I had worked so hard, and worried so much, about my disclosure to my GF that when I finally told her - she's the only person I've ever told - I felt like I had taken a giant step forward. Unfortunately, since then I feel like I've slipped back, and back, and back. It doesn't seem to matter what I do, I just don't feel like I'm getting anywhere.
I've been struggling to control my self-destructive behaviors and I've tried to distance myself from my old methods of coping.
Without going into detail, I've removed all of the things around me that I used to use to cope when I felt this way (alcohol, drugs, porn, etc, etc). The problem is, now that I'm trying to cope in a more healthy way, I realize that I don't really know how to do that.
I am so frustrated right now.
I had a huge triggering event a few weeks ago and it sent me reeling.

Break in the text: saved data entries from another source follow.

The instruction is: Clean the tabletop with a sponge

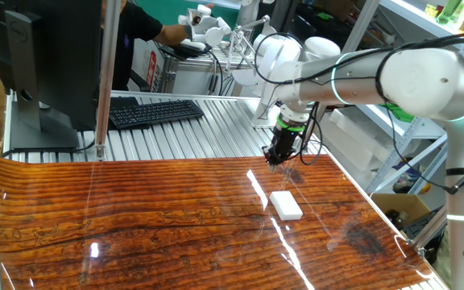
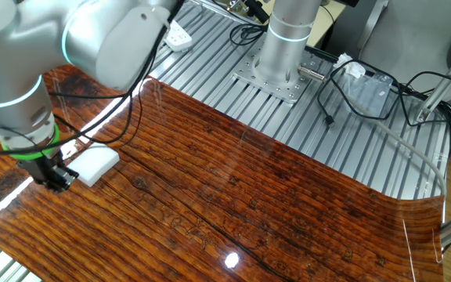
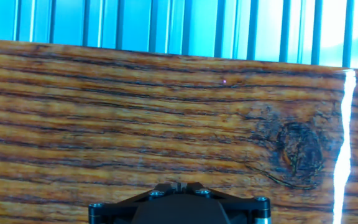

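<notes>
The sponge [image 1: 286, 205] is a small white block lying flat on the glossy reddish-brown tabletop [image 1: 135, 217], right of its middle. My gripper [image 1: 279, 158] hangs fingers down just above the tabletop near its far edge, a short way behind the sponge and apart from it. Its fingers look pressed together with nothing between them. In the other fixed view the gripper [image 2: 53, 178] is just left of the sponge [image 2: 94, 166] on the tabletop [image 2: 288, 204]. The hand view shows only bare wood grain [image 3: 135, 124] with a dark knot, and the gripper [image 3: 178, 185] at the bottom; the sponge is out of that view.
A ribbed silver metal surface [image 1: 208, 133] borders the tabletop's far side and carries a black keyboard [image 1: 155, 111], a monitor [image 1: 43, 56] and a thin pole [image 1: 103, 80]. The arm's base [image 2: 282, 47] and loose cables [image 2: 366, 86] stand on it. The tabletop's right edge [image 1: 377, 217] is close.
</notes>
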`<state>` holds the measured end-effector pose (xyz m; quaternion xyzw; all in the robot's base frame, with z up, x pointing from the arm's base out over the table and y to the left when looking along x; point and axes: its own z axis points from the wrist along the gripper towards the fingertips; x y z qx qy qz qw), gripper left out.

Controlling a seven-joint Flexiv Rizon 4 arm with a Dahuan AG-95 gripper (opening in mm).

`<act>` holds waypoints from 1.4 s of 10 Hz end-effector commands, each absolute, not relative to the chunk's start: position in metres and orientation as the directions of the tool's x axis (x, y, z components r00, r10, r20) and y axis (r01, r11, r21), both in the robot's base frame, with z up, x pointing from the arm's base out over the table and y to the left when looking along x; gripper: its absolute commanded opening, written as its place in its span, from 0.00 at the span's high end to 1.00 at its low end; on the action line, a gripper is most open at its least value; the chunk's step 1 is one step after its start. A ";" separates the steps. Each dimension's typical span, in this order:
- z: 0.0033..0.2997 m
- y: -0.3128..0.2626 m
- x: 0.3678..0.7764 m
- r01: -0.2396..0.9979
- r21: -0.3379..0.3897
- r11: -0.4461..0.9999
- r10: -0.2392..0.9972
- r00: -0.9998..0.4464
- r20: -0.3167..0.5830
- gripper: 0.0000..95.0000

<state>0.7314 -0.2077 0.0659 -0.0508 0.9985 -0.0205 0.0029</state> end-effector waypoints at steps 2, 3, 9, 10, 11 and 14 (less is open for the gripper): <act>0.070 -0.216 0.716 -0.127 -0.041 0.991 -0.128 -0.992 -0.019 1.00; 0.067 -0.221 0.707 -0.133 -0.039 0.990 -0.134 -0.990 -0.030 1.00; 0.063 -0.216 0.687 -0.133 -0.041 0.990 -0.135 -0.990 -0.034 1.00; 0.063 -0.216 0.687 -0.129 -0.041 0.991 -0.130 -0.991 -0.034 1.00; 0.063 -0.216 0.687 -0.128 -0.040 0.991 -0.129 -0.991 -0.034 1.00; 0.063 -0.216 0.687 -0.129 -0.042 0.991 -0.131 -0.991 -0.033 1.00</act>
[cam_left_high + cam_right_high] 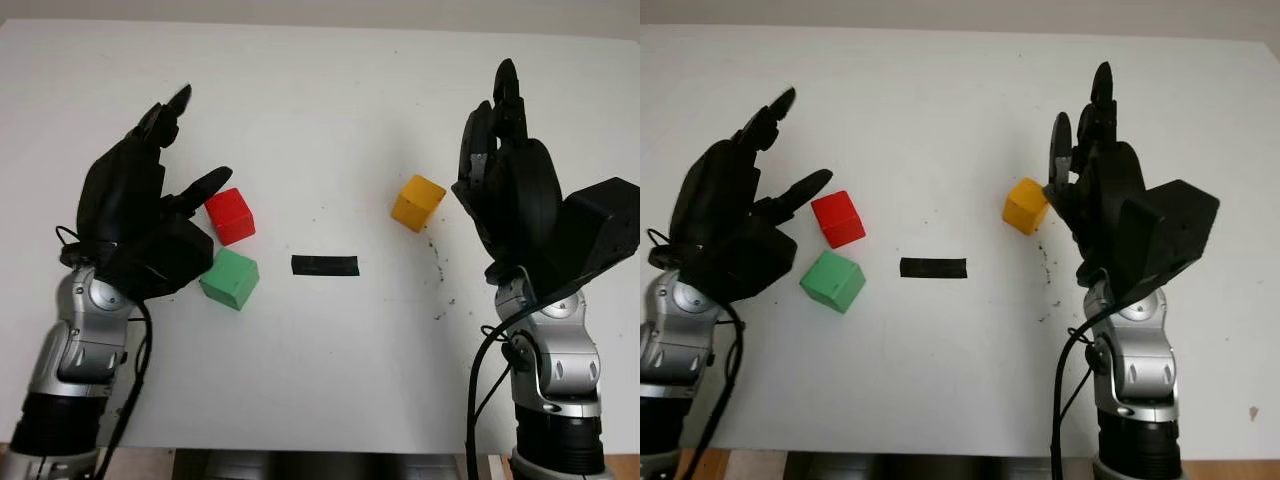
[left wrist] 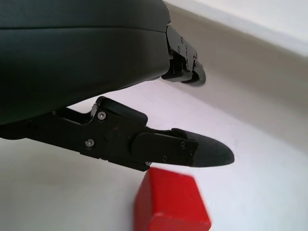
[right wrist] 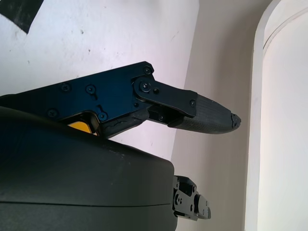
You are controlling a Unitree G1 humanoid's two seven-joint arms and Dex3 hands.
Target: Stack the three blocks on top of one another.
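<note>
A red block (image 1: 230, 215) lies on the white table (image 1: 330, 100) at left of centre, with a green block (image 1: 230, 278) just in front of it, the two nearly touching. A yellow block (image 1: 417, 202) sits apart, right of centre. My left hand (image 1: 150, 205) is open above the table just left of the red and green blocks, its thumb (image 2: 192, 151) hanging over the red block (image 2: 171, 202). My right hand (image 1: 505, 165) is open just right of the yellow block, holding nothing.
A strip of black tape (image 1: 324, 265) is stuck to the table between the green and yellow blocks. Small dark specks (image 1: 438, 270) dot the surface in front of the yellow block. The table's front edge (image 1: 300, 452) runs close to both arms.
</note>
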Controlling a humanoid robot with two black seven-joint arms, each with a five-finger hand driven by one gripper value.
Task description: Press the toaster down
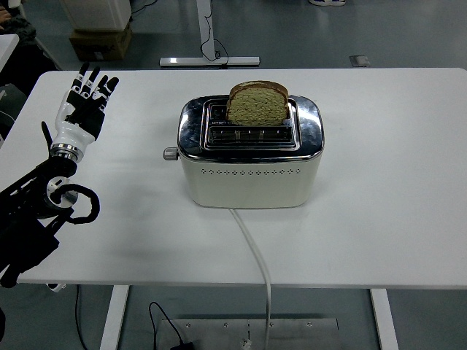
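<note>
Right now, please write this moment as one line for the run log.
left hand: open, raised over table's left side, off toaster | lever: up, untouched | bread: in rear slot | right hand: unseen

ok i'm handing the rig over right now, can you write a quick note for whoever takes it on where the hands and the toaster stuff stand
Left hand: raised over the table's left side, fingers spread, holding nothing, well apart from the toaster.
Right hand: not in view.
Toaster: mid-table, cream body with a chrome top, its cord running off the near edge.
Bread slice: standing high out of the rear slot; the front slot looks empty.
Lever: on the toaster's left end, up near the top, so not pressed.
Done: bread is loaded.
Left: bring the left hand across to the lever and push it down until the bread drops.
</note>
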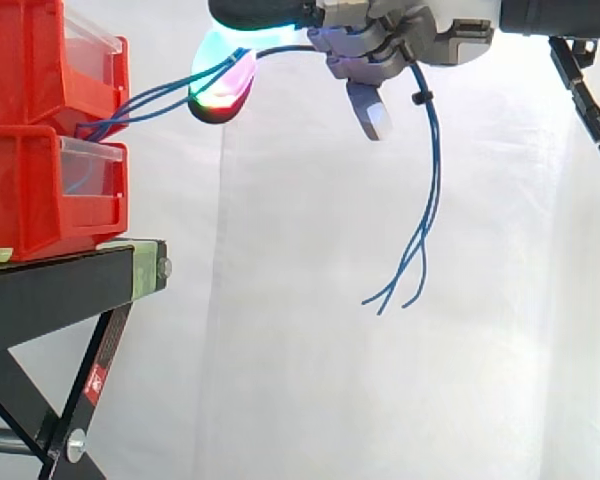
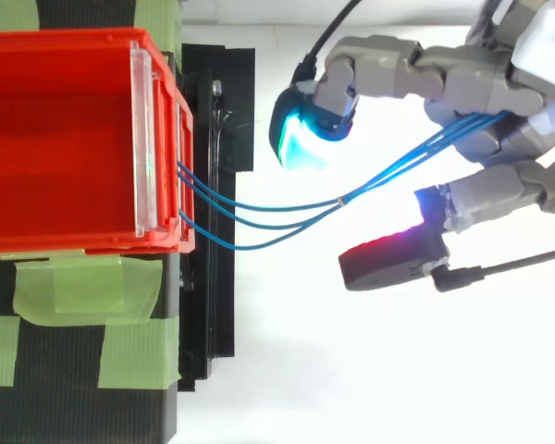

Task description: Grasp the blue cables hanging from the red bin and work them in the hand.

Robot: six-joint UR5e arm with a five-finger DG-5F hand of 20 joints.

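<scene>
A black stand point(image 1: 60, 285) rests on slanted legs ahead of me, before a white curtain point(image 1: 320, 390). Strips of green tape point(image 2: 83, 289) lie across its top and wrap the end facing me. I see a bolt point(image 1: 164, 267) at that end and a red label point(image 1: 95, 381) on one leg.

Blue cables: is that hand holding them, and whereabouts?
Yes: the hand grips the blue cables midway along, between the red bin and their dangling free ends.

Three blue cables point(image 2: 340, 199), two red bins point(image 1: 25, 190).
</scene>
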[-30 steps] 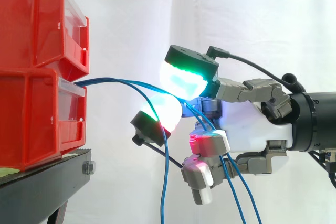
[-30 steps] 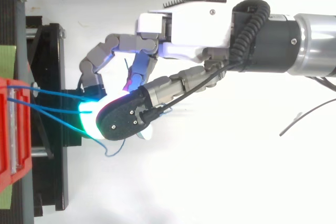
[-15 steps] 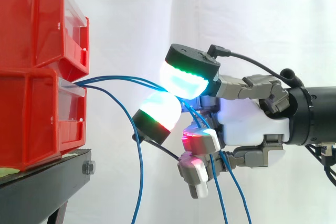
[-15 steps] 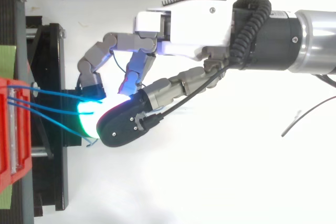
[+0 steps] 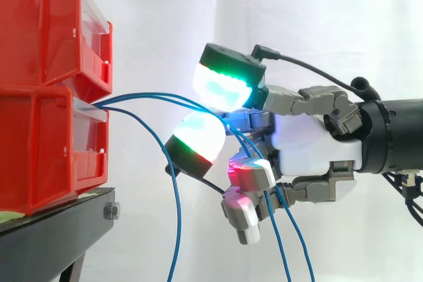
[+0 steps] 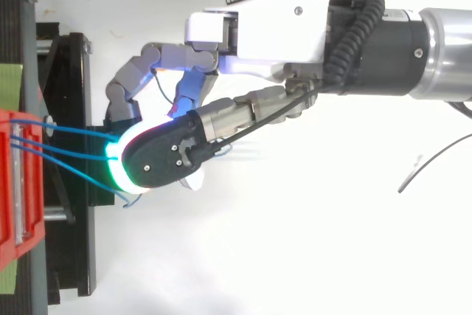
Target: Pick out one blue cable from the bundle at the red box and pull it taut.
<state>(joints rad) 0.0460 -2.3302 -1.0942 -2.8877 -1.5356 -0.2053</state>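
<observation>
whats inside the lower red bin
Blue cables come out of the front opening of the lower red bin, and the hand curls round some of them. The bin's red wall covers their ends and anything else inside.

**Curled over blue cables point(image 6: 74, 132) beside the red box point(image 6: 15, 182)**

Entering from the right edge as a hand point(image 6: 251, 31), with fingers bent leftward toward the red box at the left edge. Glowing green along the rim of a black-backed fingertip pad point(image 6: 158, 161). Leaving the box as two blue cables, close together and nearly parallel, crossing above the black stand point(image 6: 74, 256) and vanishing under that pad, inside the curled fingers. Sloping lower as a third strand, ending in a loose curl just below the pad.
</observation>
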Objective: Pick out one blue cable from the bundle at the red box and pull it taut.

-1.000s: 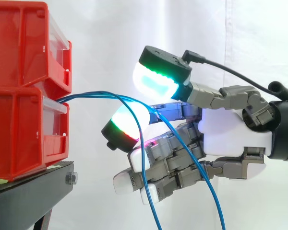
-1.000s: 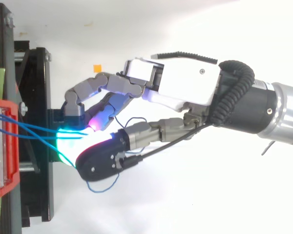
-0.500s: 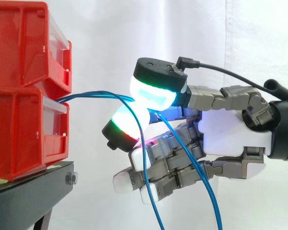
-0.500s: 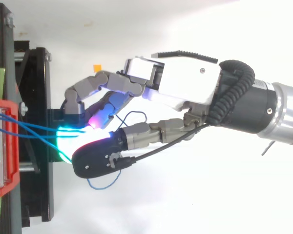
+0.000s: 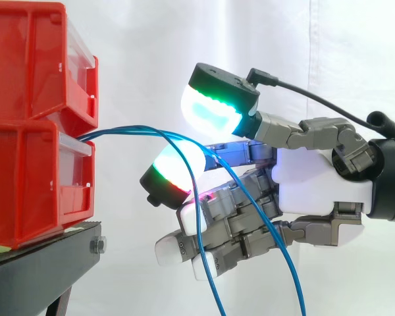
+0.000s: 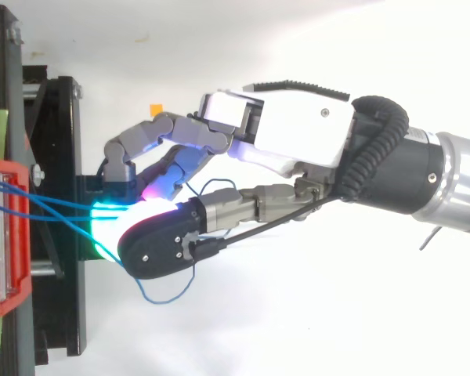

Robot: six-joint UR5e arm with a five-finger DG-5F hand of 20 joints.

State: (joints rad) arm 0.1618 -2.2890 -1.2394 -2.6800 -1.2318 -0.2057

After it happened, I could, literally, feel myself shutting everything out again. I thought it was just a temporary feeling, that it would pass, but it seems to be getting worse as time goes by. I've been experiencing extremely vivid flashbacks about my abuse, I'm constantly depressed and I'm really not feeling very good about myself or my place in the world.
On top of everything else that's going on, I'm faced with another issue that I don't quite know how to handle.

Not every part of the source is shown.